OG23.2 | Delayed Puberty — Summary & Reflection

KEY TAKEAWAYS

Delayed puberty in girls: defined as no breast development by 13 yr, no menarche by 15 yr, or >5 yr from thelarche to menarche. Classified by FSH/LH: (1) Hypogonadotropic (low FSH/LH) — CDGP (most common; familial; delayed bone age; resolves spontaneously), Kallmann syndrome (anosmia + absent GnRH; treat with pulsatile GnRH for fertility), functional suppression (anorexia, athlete triad — reverse the cause); (2) Hypergonadotropic (high FSH/LH) — Turner syndrome 45,X (most common primary amenorrhoea cause; oestrogen + GH replacement; cardiac surveillance mandatory), POI, Swyer syndrome (gonadectomy for Y chromosome); (3) Eugonadism + outflow obstruction (normal FSH/LH) — imperforate hymen (hymenectomy), MRKH (absent uterus; dilators/neovagina; surrogate fertility), AIS 46,XY (post-pubertal gonadectomy + HRT).
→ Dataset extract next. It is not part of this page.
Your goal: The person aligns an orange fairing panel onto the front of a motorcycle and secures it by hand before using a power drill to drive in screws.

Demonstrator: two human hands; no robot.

Investigation pathway: FSH/LH first → high = karyotype; low = MRI brain + smell test; normal = pelvic ultrasound + karyotype + testosterone.

REFLECT

You are seeing a 14-year-old girl and her mother in clinic. The girl has been investigated and the results confirm Turner syndrome. You must explain the diagnosis, its implications for puberty, adult height, cardiac health, and fertility. How do you approach this conversation? What information do you prioritise, and what do you defer to later consultations? Reflect on the emotional dimension of diagnosing a chromosomal condition in an adolescent — how does your language and framing affect how the family processes this news?